Where does your interest in ballet dancers stem from? Have you danced yourself? I wish I could say that I’ve danced extensively but other than my brief experience with ballet in childhood most of my passion comes from the perspective as an audience. The beautiful thing about ballet is the exchange of energy and emotion; it’s something you can feel whether you are onstage with the lights, in character with the other dancers, or in the seats watching as a spectator.
I’ve had a few ballet dancers tell me it’s like performing in slow motion when they’re in front of an audience while everything around them is operating at triple speed. As an audience member watching with bated breath, especially at the technically hard parts, I’m unconsciously praying that they’ll pull it off – and they do!
It’s amazing to watch how effortless they move while knowing that sweat is literally running in rivulets. No performance can ever be repeated.

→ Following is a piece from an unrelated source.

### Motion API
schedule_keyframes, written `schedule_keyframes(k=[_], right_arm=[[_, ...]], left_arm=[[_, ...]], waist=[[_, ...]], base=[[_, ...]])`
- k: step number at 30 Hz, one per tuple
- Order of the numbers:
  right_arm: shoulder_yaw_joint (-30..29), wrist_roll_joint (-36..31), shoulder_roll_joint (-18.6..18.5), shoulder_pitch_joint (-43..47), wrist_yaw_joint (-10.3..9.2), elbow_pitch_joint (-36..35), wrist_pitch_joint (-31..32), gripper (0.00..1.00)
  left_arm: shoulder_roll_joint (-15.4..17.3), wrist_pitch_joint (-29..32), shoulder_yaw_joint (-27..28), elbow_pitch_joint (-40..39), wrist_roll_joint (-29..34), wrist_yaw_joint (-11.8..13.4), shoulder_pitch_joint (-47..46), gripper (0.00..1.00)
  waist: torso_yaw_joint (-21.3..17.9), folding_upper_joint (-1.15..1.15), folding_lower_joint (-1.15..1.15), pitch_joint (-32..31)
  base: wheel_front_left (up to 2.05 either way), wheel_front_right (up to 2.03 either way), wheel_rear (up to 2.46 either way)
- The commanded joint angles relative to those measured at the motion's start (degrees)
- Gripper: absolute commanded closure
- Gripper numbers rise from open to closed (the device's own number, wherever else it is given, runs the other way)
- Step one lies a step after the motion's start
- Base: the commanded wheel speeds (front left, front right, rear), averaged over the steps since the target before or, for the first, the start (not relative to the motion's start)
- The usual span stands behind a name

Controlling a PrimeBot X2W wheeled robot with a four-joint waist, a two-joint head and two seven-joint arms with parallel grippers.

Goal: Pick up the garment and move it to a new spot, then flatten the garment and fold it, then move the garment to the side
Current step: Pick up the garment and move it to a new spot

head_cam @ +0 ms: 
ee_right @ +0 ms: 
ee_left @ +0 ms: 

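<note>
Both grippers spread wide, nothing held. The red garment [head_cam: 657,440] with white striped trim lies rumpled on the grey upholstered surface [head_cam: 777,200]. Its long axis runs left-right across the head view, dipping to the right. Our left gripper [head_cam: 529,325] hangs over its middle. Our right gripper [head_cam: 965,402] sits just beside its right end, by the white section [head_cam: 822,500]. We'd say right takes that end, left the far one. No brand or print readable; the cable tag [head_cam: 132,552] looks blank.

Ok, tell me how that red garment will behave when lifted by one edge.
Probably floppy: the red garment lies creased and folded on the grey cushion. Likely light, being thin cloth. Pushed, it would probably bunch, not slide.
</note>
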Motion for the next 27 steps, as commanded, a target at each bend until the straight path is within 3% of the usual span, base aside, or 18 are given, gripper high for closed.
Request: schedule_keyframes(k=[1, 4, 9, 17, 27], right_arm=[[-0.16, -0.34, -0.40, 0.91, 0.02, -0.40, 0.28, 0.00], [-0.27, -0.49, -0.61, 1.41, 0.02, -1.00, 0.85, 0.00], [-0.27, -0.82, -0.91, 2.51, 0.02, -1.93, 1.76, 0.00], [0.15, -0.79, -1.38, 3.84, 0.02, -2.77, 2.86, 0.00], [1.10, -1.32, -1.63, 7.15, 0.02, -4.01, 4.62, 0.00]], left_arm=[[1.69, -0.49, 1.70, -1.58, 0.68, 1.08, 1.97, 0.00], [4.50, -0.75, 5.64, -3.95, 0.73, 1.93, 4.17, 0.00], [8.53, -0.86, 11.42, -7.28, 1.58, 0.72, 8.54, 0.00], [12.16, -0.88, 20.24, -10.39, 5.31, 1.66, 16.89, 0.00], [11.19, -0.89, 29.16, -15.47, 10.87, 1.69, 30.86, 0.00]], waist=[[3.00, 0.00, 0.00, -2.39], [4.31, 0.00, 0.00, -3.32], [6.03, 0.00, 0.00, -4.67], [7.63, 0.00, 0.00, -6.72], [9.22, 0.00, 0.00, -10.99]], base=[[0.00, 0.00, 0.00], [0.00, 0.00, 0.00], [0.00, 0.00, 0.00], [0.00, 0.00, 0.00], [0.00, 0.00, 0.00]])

Your work is beautiful… what is your background as an artist? Thank you for saying so! I’d like to think everyone’s art is unique when it comes from the heart. Having grown up with the Martha Graham quote, “You are unique, and if that is not fulfilled, then something has been lost.” It’s a quote that really resonated with me at a pivotal point of puberty, when a lot of people were trying to search for their identity. In a way it made me believe in my vision and follow my ambitions, helping to become who I am at this point in time.

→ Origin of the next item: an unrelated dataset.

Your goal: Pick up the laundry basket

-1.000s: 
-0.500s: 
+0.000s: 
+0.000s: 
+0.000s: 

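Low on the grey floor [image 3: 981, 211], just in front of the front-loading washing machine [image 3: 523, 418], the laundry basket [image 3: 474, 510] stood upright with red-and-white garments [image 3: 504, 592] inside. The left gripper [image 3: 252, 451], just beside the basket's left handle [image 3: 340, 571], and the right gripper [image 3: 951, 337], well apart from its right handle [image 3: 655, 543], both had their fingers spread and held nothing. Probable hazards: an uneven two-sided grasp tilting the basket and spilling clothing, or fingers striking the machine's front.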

Can you tell us a time about when you’ve had to endure great strength in your life, and is this something that’s come up for you throughout these works? Maybe it’s a bit morbid of me to say this, but I’ve always held a very war-like view when it comes to art, which is probably why Steven Pressfield’s The War of Art resonated so deeply with me. I’ve always felt like I’ve had to fight everything including outside economical and social influence and even resistance within myself to get any work done.

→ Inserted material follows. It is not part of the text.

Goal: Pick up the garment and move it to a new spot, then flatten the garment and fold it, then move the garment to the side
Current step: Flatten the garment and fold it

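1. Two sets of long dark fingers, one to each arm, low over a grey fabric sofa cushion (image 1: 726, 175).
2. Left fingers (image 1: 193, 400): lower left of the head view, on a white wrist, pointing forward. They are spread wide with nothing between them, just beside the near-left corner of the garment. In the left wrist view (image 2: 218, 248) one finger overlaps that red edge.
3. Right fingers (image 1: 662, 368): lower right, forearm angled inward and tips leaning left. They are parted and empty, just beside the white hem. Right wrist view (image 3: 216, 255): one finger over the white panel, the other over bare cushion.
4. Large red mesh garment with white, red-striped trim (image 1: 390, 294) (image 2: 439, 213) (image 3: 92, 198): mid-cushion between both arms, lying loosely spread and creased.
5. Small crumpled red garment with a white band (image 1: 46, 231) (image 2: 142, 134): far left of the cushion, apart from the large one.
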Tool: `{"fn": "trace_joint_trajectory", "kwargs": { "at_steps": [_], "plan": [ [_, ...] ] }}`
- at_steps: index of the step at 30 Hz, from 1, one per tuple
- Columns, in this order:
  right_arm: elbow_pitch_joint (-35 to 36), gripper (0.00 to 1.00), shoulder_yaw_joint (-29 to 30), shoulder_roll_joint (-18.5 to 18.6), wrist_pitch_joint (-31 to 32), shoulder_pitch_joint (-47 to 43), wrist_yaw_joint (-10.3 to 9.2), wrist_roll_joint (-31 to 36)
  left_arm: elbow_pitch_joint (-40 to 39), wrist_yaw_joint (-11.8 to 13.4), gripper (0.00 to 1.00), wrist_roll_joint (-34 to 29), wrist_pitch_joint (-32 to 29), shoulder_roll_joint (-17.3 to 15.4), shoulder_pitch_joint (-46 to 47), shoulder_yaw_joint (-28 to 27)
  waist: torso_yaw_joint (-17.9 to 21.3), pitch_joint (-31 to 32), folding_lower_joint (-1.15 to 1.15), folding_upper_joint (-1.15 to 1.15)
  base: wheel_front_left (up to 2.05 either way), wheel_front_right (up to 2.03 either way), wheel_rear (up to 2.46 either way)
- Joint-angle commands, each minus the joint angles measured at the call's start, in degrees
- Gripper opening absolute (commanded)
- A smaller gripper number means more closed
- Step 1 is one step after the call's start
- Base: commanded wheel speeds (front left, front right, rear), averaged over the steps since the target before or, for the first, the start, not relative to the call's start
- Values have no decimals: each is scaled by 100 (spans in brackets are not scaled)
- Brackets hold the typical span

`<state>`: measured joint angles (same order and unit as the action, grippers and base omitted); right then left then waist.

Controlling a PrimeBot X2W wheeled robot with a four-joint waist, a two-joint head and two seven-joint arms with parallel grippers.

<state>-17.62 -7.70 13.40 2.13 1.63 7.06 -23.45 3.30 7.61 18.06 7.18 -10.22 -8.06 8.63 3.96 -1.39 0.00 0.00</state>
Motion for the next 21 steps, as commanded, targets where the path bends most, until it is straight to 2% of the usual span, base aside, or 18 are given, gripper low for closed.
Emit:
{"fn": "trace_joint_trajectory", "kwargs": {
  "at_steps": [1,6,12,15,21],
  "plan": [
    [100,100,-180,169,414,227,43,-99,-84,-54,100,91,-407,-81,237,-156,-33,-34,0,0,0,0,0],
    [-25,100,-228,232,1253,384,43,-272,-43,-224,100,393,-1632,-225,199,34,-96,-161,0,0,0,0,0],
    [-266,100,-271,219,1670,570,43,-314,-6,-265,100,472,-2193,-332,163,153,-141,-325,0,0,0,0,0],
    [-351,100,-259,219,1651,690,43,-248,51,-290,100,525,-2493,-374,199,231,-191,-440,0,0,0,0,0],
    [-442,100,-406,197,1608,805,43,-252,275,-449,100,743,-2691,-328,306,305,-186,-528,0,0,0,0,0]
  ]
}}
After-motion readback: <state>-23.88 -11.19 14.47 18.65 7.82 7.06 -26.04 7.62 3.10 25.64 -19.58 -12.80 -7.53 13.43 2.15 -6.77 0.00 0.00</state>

There’s also a particular brand of despair when you’re just beginning out experimenting with your technique and it fails in a spectacular and expensive way. And after that there is the fear of putting your work out there for people to judge, because what you’ve created is an embodiment of everything that is personal and everything you’ve worked for. It’s being evaluated and you feel vulnerable.
There’s also a particular brand of despair when you’re just beginning out experimenting with your technique and it fails in a spectacular and expensive way.
For me, Persistence has taught me how to get through each of these steps over and over again. Whether it is panicking alone in the middle of the night in front an aftermath of a kiln disaster, or grinding through the process and polishing my work up to a semblance of what was envisioned.
What’s it like working with glass? I was introduced to the glass world in my second year of studying my BVA at SCA, I had always wanted to get my hands on it before then, but that was when I was truly able to experiment with glass. Though it wasn’t until I graduated last year when started finessing my knowledge with the craft under the watchful eye of my mentor, Kate Baker, who is a phenomenal glass artist herself.
When you’re an artist who works with a certain type of medium you develop a psychological bond with it. Many artists describe their choice as a calling from the medium, or an addiction. But I also see it as a reflection of the qualities within themselves. My choice of glass exists in its indomitable and wild nature, especially during its casting stages, but also in its sensitivity and transparency. When it’s hot it runs like honey, choosing its own path while you can only influence it subtly. When it’s cold it’s fragile, but beautiful, and it takes careful attention to polish it properly. Every part of the process hones patience.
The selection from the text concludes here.